DIRECTIONS FOR THIS TASK. From the data below, restate every line word for word.
---
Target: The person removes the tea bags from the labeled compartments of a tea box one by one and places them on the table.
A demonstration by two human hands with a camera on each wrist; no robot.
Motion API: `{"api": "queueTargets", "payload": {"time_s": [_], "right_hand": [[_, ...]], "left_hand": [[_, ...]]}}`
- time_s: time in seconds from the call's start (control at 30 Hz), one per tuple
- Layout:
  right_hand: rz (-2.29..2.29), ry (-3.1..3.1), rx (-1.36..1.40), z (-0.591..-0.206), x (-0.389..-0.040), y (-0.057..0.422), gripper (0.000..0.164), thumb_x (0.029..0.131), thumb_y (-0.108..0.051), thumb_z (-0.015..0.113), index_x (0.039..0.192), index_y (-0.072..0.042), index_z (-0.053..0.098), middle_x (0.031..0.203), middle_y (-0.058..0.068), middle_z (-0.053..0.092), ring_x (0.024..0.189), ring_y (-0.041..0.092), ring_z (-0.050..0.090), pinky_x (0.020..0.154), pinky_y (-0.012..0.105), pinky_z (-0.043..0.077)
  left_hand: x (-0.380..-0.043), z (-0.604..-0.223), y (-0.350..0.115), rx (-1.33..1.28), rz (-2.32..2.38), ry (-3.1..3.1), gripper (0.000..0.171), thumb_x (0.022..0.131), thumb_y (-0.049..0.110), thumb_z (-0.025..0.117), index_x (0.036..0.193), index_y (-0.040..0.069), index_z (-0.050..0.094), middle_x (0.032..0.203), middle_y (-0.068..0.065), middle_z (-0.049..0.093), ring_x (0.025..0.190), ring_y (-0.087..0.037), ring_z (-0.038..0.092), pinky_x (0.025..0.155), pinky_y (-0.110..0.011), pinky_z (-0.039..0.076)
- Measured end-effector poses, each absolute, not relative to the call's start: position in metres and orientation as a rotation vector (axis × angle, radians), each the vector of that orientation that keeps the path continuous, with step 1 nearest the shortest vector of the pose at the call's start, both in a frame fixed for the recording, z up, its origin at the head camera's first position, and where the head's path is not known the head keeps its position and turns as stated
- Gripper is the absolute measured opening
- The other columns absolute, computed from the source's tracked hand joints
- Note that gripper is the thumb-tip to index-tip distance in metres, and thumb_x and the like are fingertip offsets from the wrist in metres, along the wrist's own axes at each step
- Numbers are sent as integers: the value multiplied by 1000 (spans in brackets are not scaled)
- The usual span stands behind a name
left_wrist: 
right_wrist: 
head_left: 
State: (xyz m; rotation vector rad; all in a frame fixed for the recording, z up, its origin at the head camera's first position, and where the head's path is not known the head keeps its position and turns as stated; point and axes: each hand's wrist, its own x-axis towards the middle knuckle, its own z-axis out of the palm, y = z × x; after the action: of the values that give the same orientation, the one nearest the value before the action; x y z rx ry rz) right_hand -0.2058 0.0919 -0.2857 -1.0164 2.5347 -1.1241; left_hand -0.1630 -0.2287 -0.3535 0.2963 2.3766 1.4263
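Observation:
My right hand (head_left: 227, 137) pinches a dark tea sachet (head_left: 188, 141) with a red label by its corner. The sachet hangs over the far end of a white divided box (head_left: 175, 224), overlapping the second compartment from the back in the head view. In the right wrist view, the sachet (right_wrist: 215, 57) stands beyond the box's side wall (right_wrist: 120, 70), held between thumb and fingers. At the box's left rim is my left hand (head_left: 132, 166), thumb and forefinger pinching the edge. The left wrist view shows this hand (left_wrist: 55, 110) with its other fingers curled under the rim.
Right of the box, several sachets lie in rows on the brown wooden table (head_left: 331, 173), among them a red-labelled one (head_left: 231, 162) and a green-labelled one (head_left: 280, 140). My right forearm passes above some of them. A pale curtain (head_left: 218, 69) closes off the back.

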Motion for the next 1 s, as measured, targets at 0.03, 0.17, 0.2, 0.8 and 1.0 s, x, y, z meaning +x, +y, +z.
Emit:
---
THE ANSWER.
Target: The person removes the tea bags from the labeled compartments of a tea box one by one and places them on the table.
A demonstration by two human hands with a camera on each wrist; no robot.
Motion API: `{"api": "queueTargets", "payload": {"time_s": [_], "right_hand": [[_, ...]], "left_hand": [[_, ...]]}}`
- time_s: time in seconds from the call's start (control at 30 Hz), one per tuple
- Layout:
  right_hand: rz (-2.29..2.29), ry (-3.1..3.1), rx (-1.36..1.40), z (-0.591..-0.206), x (-0.389..-0.040), y (-0.057..0.422), gripper (0.000..0.164), thumb_x (0.029..0.131), thumb_y (-0.108..0.051), thumb_z (-0.015..0.113), index_x (0.039..0.192), index_y (-0.072..0.042), index_z (-0.053..0.098), middle_x (0.031..0.203), middle_y (-0.058..0.068), middle_z (-0.053..0.092), ring_x (0.024..0.189), ring_y (-0.041..0.092), ring_z (-0.050..0.090), pinky_x (0.020..0.154), pinky_y (-0.012..0.105), pinky_z (-0.043..0.077)
  left_hand: x (-0.380..-0.043), z (-0.604..-0.223), y (-0.350..0.115), rx (-1.33..1.28), rz (-2.32..2.38), ry (-3.1..3.1), gripper (0.000..0.171), thumb_x (0.022..0.131), thumb_y (-0.049..0.110), thumb_z (-0.025..0.117), index_x (0.036..0.193), index_y (-0.040..0.069), index_z (-0.050..0.094), middle_x (0.032..0.203), middle_y (-0.068..0.065), middle_z (-0.049..0.093), ring_x (0.025..0.190), ring_y (-0.087..0.037), ring_z (-0.038..0.092), pinky_x (0.025..0.155), pinky_y (-0.110..0.011), pinky_z (-0.039..0.076)
- Measured end-effector poses, each absolute, not relative to the call's start: position in metres and orientation as a rotation vector (axis × angle, radians), each the vector of that orientation that keeps the path continuous, with step 1 nearest the shortest vector of the pose at the call's start, both in a frame fixed for the recording, z up, its origin at the head camera's first position, and where the head's path is not known the head keeps its position and turns as stated
- Gripper is the absolute measured opening
- The other columns absolute, computed from the source's tracked hand joints
- Note that gripper is the thumb-tip to index-tip distance in metres, and thumb_x and the like are fingertip offsets from the wrist in metres, along the wrist's own axes at each step
- Numbers are sent as integers: the value multiplied by 1000 (spans in brackets are not scaled)
- The usual span stands behind a name
left_wrist: 
right_wrist: 
head_left: 
State: (xyz m; rotation vector rad; all in a frame fixed for the recording, z up, its origin at the head camera's first position, and where the head's path is not known the head keeps its position and turns as stated; point and axes: each hand's wrist, its own x-axis towards the middle knuckle, its own z-axis out of the palm, y = z × x; after the action: of the values that give the same orientation, the one nearest the value before the action; x y z rx ry rz) right_hand -0.2058 0.0919 -0.2857 -1.0164 2.5347 -1.1241; left_hand -0.1630 -0.2287 -0.3535 0.2963 2.3766 1.4263
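Observation:
My right hand (head_left: 227, 137) pinches a dark tea sachet (head_left: 188, 141) with a red label by its corner. The sachet hangs over the far end of a white divided box (head_left: 175, 224), overlapping the second compartment from the back in the head view. In the right wrist view, the sachet (right_wrist: 215, 57) stands beyond the box's side wall (right_wrist: 120, 70), held between thumb and fingers. At the box's left rim is my left hand (head_left: 132, 166), thumb and forefinger pinching the edge. The left wrist view shows this hand (left_wrist: 55, 110) with its other fingers curled under the rim.
Right of the box, several sachets lie in rows on the brown wooden table (head_left: 331, 173), among them a red-labelled one (head_left: 231, 162) and a green-labelled one (head_left: 280, 140). My right forearm passes above some of them. A pale curtain (head_left: 218, 69) closes off the back.
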
Motion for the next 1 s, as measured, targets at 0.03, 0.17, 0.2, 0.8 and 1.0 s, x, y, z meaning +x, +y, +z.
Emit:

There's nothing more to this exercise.